Nos últimos anos, a confiança do público em tecnologias emergentes tem aumentado de forma consistente. O que antes era visto com ceticismo – como inteligência artificial, blockchain e Internet das Coisas – hoje faz parte do cotidiano de milhões de brasileiros. Essa mudança de percepção não aconteceu por acaso: resultados práticos, maior transparência das empresas e uma regulação mais clara ajudaram a construir um ambiente de credibilidade.

Um dos exemplos mais emblemáticos é o uso de assistentes virtuais e recomendações baseadas em IA. Embora ainda existam preocupações com privacidade, a conveniência e a personalização oferecidas por essas ferramentas conquistaram usuários em todo o mundo. No Brasil, pesquisas indicam que mais da metade da população já interage com algum tipo de inteligência artificial no dia a dia, seja no atendimento ao cliente, em aplicativos de navegação ou em plataformas de streaming.

Outro campo que vem ganhando confiança é o das criptomoedas e da tecnologia blockchain. Apesar da volatilidade, a segurança e a descentralização proporcionadas por essa tecnologia atraem investidores e empresas. No setor financeiro, o Pix – sistema de pagamentos instantâneos do Banco Central – é um exemplo de inovação que rapidamente se tornou confiável e amplamente adotado, mostrando que a população está disposta a abraçar soluções digitais quando os benefícios são claros.

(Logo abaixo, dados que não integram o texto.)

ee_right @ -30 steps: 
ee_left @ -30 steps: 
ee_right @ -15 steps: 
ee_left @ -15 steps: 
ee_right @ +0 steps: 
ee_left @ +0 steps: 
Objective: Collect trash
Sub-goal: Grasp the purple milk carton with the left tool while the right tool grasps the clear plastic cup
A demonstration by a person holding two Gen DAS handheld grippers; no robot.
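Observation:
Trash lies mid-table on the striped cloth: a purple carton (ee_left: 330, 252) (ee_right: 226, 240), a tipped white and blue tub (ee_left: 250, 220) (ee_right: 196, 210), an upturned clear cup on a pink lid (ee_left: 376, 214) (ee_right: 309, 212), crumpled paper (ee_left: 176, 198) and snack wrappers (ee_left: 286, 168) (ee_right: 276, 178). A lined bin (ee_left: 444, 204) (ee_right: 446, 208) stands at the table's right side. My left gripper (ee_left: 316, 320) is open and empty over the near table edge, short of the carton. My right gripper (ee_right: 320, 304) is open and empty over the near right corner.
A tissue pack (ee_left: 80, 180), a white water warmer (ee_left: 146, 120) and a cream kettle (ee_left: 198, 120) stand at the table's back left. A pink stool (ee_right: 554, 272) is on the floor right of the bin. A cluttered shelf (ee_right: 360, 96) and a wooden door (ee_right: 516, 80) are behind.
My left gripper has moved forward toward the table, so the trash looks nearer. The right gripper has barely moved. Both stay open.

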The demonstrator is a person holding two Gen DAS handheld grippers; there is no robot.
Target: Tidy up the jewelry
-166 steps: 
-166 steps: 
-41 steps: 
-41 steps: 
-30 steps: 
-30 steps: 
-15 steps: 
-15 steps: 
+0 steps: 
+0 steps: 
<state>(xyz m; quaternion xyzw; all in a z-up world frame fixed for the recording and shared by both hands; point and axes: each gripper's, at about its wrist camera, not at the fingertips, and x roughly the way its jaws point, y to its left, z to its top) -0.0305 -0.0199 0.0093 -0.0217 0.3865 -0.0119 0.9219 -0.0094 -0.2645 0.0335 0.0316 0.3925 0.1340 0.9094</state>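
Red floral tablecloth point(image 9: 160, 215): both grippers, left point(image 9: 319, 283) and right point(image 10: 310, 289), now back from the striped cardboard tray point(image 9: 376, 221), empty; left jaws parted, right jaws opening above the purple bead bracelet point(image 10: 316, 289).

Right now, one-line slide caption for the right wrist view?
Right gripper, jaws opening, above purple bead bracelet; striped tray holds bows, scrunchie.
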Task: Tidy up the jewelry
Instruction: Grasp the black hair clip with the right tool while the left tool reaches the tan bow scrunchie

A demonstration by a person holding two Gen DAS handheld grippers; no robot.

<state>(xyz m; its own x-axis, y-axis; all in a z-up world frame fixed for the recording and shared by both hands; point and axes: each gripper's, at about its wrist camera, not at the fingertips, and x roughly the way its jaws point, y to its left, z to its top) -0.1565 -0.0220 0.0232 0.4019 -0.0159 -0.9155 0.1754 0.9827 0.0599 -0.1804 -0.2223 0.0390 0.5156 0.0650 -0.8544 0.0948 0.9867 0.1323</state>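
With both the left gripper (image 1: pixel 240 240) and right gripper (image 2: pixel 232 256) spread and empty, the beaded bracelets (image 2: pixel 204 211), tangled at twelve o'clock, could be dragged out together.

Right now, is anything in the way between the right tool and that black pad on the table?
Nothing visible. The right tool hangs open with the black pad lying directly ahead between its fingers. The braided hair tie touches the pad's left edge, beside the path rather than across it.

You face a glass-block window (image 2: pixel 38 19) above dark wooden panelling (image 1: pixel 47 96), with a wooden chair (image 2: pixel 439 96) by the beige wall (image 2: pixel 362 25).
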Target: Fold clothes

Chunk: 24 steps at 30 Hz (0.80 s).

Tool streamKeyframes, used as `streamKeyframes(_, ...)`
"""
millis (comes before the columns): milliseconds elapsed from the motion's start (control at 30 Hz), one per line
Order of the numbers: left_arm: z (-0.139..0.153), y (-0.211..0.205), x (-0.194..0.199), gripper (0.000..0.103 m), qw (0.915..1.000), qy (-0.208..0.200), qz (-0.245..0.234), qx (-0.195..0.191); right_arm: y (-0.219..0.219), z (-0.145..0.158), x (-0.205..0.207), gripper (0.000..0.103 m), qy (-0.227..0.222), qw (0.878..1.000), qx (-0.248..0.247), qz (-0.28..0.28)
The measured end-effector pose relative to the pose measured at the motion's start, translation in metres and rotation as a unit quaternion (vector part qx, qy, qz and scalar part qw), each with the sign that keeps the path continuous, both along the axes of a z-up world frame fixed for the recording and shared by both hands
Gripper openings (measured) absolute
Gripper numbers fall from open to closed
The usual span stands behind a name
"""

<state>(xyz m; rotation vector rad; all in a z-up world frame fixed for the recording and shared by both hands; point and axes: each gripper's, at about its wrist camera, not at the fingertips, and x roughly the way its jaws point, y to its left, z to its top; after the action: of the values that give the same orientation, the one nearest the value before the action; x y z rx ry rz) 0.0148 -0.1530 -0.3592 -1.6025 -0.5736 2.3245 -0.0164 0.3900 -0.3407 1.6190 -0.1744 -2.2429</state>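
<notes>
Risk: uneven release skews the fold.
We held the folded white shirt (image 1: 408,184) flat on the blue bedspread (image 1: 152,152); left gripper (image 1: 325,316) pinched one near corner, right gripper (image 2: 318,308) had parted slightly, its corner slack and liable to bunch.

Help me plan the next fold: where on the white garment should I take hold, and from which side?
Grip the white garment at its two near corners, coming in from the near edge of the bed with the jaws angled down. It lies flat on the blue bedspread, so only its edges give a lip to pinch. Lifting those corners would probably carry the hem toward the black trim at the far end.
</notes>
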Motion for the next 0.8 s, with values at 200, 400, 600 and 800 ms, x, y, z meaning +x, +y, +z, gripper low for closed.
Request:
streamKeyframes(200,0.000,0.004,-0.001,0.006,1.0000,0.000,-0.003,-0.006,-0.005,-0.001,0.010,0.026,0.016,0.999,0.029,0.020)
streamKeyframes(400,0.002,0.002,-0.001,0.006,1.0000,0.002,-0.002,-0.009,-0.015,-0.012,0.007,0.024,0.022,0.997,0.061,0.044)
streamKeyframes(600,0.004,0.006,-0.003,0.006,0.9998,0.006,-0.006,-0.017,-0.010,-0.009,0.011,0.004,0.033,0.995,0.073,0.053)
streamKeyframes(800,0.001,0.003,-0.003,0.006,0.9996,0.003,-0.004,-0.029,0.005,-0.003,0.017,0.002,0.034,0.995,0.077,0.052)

Entretanto, a confiança não é automática. Desafios como vazamento de dados, disseminação de notícias falsas e vigilância em massa ainda geram desconfiança. Empresas e governos precisam investir em transparência, segurança cibernética e educação digital para manter e aprofundar essa confiança. Iniciativas de regulação, como a Lei Geral de Proteção de Dados (LGPD) no Brasil, são passos importantes nessa direção.

Olhando para o futuro, a tendência é que a confiança nas tecnologias continue a crescer, impulsionada por inovações como a computação quântica, a realidade aumentada e a automação industrial. A chave para sustentar essa evolução está no equilíbrio entre inovação e responsabilidade. Com uma abordagem ética e centrada no ser humano, a tecnologia pode se consolidar como uma aliada confiável na construção de uma sociedade mais eficiente e inclusiva.